Housed in Bristol and Newport, Inmos went on to make a moonshot product – the revolutionary Transputer, designed for parallel computing decades before multi-core processors became industry standard.
Inmos didn’t ultimately survive, sold too early by Thatcher.
But the original Inmos facility in Wales then became the seed for Wales’ world-leading compound semiconductor cluster, offering a lifeline to a community amidst declining steel jobs, now offering us the chance at global leadership in that critical industry.
When I visited the cluster, I saw an exceptional set of apprenticeships for young women, breaking every stereotype of what British tech could be.
Where the last decade of SaaS meant SWE jobs in SWE cities only, that hardware cluster flipped the conventional chains that tie class to earnings, restoring craft, pride in human labour, good pay for a good factory job in a high-tech sector.
Workers at Inmos didn’t just seed Wales’ semis cluster.
A handful left to join another fledgling British startup.
In 1981, British startup Acorn Computers won the hardware contract for BBC Micro, the BBC’s computer literacy programme.
Within years, Acorn joined forces to spin out a small, asset-light chip design startup in a turkey barn in Cambridgeshire.
Shortening the Acorn RISC Machine, they called the company ARM.
Today, the legacy of Inmos, with the boost of the BBC’s procurement, is the world’s premier chip design IP firm, valued at over $100 billion.
We are picking up where Labour’s semiconductor legacy left us, and we are spreading it across each part of our startup economy.
I am, therefore, delighted to announce today Fractile, is confirming £100 million of new investment in its UK headquarters over the next 3 years, underlining its commitment to building advanced AI hardware capability in Britain.
The investment will expand its London and Bristol sites, create a new UK industrial hardware engineering facility, and grow its UK-based team to develop and optimise next-generation system.
A British AI inference chip startup, rooted in Inmos and ARM’s legacy, now relentlessly chasing the future.
Conclusion
When you all similarly chase the future, you will find in Britain a government in the service of startup Britain.
I mean that in practice, not just in slogan.
And because Andy Grove was right – what matters is high output management, not loud politics.
You will have a government that will measure its output in public, with a new AI Opportunities Action Plan dashboard…
…A government acting as an investment amplifier, driving tens of billions of investments in tech ventures.

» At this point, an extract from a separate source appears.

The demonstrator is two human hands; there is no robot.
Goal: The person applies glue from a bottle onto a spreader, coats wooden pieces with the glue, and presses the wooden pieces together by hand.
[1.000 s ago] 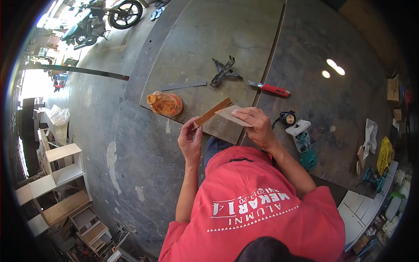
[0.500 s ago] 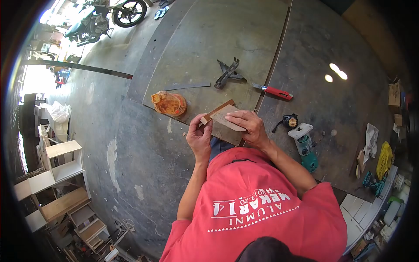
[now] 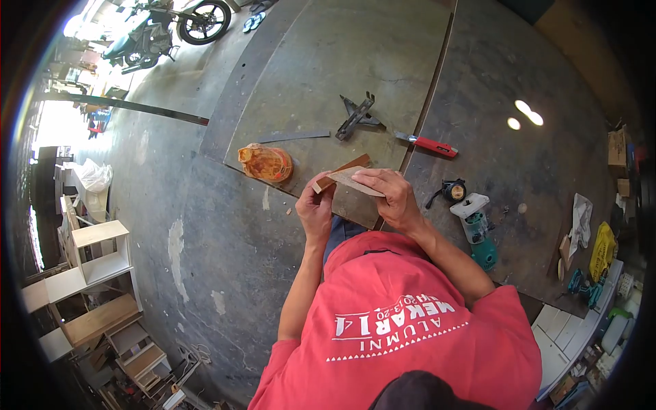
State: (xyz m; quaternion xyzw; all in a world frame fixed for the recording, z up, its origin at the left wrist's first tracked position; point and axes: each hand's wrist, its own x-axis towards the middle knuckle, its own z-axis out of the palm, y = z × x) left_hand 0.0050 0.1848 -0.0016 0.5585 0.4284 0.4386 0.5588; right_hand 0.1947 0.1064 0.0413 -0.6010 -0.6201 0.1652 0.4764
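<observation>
My left hand (image 3: 316, 212) is closed around the near end of a small brown wooden strip (image 3: 357, 163), which slants away over the table edge. My right hand (image 3: 394, 195) grips a tan, rough-looking flat piece (image 3: 348, 179) with fingers on top. That piece rests tilted against the strip and covers part of it; whether it is sandpaper or thin board I cannot tell. Left of the strip stands an orange-stained bottle (image 3: 266, 164). Beyond lie a flat metal strip (image 3: 295, 135), a dark metal clamp-like tool (image 3: 357, 116) and a red utility knife (image 3: 434, 145).
To the right are a small black headlamp-like item (image 3: 454, 190) and a teal power tool (image 3: 482, 242). A yellow bag (image 3: 602, 250) lies at the far right. White-and-wood box shelves (image 3: 102, 249) stand at lower left, a motorcycle (image 3: 154, 34) at upper left.
The tan piece has tipped to a more edge-on angle and shifted slightly along the strip. My left hand has moved slightly right and up with the strip.
</observation>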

Establishing a standalone Sovereign AI unit that will operate at market pace, equipped with £500 million, investing into high-potential British AI start-ups…
…A government acting to secure British national security with our National Security Strategic Investment Fund (NSSIF)…
…And a government here to celebrate your remarkable achievements: ~$24 billion raised in venture in 2025, the best tech ecosystem outside of California…
…A government making sure you have the compute to turn AI ideas into economic opportunity.
In just the time I have been in post, we have secured over £68 billon in AI infrastructure and research investment; underpinned by significant planning and energy reforms. We are putting over £1 billon of public compute, the AI Research Resource (AIRR), in the service of British startups and research…
…When you have built with capital and compute, you will have a government willing to be a first-class customer, putting enterprise sales cycles to shame. With novel chips, we will do so with a £100 million Advance Market Commitment…
…In our recent planning and education AI procurements, a government willing to accelerate procurement processes…
…A government that knows community – the collective force of our talent – is the biggest determinant of our success. With a dedicated AI stream for global talent, reimbursing visa fees and accelerating visa process, alongside a domestic obsession with support for British kids training in AI…
…And, finally, a government that knows the central question for us is one of culture: a culture of relentless agency, shared opportunity and extended human ability, so we meet Morris’ challenge and put machines in service, once again, of British agency.